> _EXERCISE DESCRIPTION_
Would you please transcribe, exactly as written, the lines of the entries below starting at the one that holds "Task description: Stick" and ending at the one that holds "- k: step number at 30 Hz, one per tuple", both included?

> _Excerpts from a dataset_
#####

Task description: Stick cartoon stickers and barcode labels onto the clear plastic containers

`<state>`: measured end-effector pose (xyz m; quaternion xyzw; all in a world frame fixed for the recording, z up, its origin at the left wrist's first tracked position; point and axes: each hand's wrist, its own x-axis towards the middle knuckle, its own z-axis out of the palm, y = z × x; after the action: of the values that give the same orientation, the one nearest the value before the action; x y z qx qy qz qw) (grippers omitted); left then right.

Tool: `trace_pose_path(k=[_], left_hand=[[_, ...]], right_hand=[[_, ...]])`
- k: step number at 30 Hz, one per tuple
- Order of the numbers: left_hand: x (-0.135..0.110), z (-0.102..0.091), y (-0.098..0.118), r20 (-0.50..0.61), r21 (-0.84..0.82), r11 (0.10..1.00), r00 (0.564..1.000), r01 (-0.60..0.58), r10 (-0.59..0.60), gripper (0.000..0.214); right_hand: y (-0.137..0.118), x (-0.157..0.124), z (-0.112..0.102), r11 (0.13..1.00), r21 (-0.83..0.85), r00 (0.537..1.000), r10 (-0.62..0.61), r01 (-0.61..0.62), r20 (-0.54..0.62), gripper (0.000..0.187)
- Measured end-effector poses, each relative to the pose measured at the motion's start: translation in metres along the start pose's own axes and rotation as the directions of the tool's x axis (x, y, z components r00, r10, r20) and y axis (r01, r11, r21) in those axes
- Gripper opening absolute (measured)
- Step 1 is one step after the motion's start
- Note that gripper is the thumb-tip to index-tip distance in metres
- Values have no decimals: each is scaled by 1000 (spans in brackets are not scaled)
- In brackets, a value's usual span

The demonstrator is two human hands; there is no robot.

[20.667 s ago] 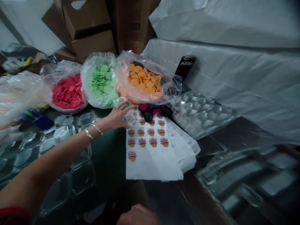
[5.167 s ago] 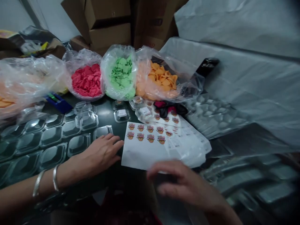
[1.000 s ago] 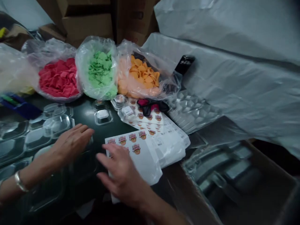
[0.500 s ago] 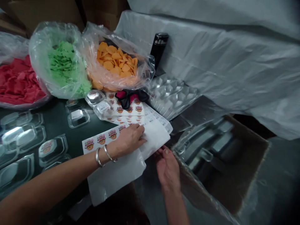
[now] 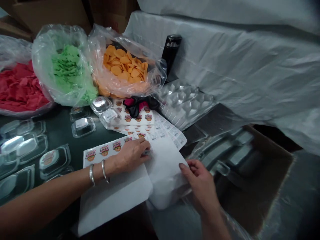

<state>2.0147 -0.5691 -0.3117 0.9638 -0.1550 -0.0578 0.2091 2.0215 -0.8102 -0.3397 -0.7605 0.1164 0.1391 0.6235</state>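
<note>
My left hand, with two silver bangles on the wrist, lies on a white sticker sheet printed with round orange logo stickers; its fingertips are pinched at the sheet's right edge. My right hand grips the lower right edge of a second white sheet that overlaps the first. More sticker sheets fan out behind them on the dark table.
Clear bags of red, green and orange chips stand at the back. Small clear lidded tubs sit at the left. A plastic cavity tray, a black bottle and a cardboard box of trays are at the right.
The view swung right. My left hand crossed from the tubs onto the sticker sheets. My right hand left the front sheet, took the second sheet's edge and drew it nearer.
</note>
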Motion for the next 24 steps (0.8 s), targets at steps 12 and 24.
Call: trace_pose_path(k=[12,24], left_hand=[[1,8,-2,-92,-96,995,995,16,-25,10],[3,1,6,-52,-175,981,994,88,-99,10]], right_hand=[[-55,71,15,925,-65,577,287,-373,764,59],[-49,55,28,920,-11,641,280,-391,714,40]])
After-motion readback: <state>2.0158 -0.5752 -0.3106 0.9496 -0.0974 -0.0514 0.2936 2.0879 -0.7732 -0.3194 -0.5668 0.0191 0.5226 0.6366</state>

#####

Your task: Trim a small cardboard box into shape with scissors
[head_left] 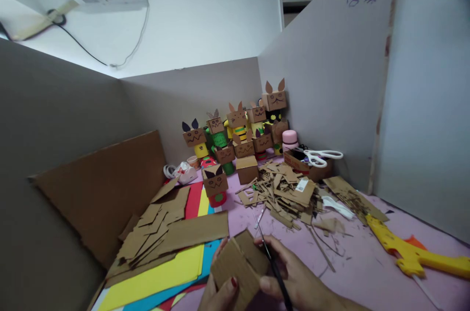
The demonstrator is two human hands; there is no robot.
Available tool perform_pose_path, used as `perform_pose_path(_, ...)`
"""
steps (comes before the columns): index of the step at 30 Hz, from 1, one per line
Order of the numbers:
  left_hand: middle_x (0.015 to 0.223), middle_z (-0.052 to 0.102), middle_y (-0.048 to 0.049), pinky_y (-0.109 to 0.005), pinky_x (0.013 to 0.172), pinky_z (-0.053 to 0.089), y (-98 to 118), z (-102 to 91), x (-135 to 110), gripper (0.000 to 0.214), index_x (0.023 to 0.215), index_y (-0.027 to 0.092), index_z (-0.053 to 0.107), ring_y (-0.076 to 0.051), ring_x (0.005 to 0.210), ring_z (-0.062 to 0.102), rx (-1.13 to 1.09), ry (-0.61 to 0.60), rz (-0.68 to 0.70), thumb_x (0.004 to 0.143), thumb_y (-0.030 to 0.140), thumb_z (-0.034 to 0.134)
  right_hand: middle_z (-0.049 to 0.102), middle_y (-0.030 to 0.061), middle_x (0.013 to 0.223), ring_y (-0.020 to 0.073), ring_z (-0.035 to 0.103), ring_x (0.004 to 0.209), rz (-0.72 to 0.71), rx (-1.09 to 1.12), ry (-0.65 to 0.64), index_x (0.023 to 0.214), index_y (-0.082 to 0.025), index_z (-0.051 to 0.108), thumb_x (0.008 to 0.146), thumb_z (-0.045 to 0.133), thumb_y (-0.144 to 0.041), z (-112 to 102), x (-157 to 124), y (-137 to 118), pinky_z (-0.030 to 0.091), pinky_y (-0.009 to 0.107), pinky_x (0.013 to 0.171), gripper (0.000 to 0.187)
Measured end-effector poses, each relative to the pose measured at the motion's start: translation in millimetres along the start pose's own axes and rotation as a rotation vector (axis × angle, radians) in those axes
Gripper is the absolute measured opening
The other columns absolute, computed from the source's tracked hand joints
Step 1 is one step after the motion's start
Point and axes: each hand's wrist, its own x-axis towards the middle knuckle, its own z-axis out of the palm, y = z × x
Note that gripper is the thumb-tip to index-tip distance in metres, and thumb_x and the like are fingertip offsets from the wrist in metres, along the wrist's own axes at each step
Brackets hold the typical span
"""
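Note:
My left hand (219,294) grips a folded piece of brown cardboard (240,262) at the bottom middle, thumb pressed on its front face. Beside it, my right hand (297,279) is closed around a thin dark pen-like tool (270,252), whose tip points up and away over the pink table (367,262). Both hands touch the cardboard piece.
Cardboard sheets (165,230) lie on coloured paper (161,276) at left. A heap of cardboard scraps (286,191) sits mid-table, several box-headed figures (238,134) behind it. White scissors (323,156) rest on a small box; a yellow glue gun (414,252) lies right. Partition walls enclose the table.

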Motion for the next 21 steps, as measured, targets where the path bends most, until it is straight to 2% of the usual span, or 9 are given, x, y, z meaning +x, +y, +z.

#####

> _TASK RESULT_
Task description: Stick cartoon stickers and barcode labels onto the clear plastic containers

`<state>`: measured end-effector pose (xyz m; quaternion xyzw; all in a world frame fixed for the recording, z up, its origin at the left wrist's first tracked position; point and axes: each hand's wrist, its own x-axis towards the middle knuckle, its own z-axis out of the palm, y = z × x; after the action: of the values that give the same orientation, the one nearest the value before the action; x y z qx qy qz qw) (grippers omitted); left then right.

Tool: `trace_pose_path(k=[_], left_hand=[[_, ...]], right_hand=[[_, ...]])`
- k: step number at 30 Hz, one per tuple

No further answer is required.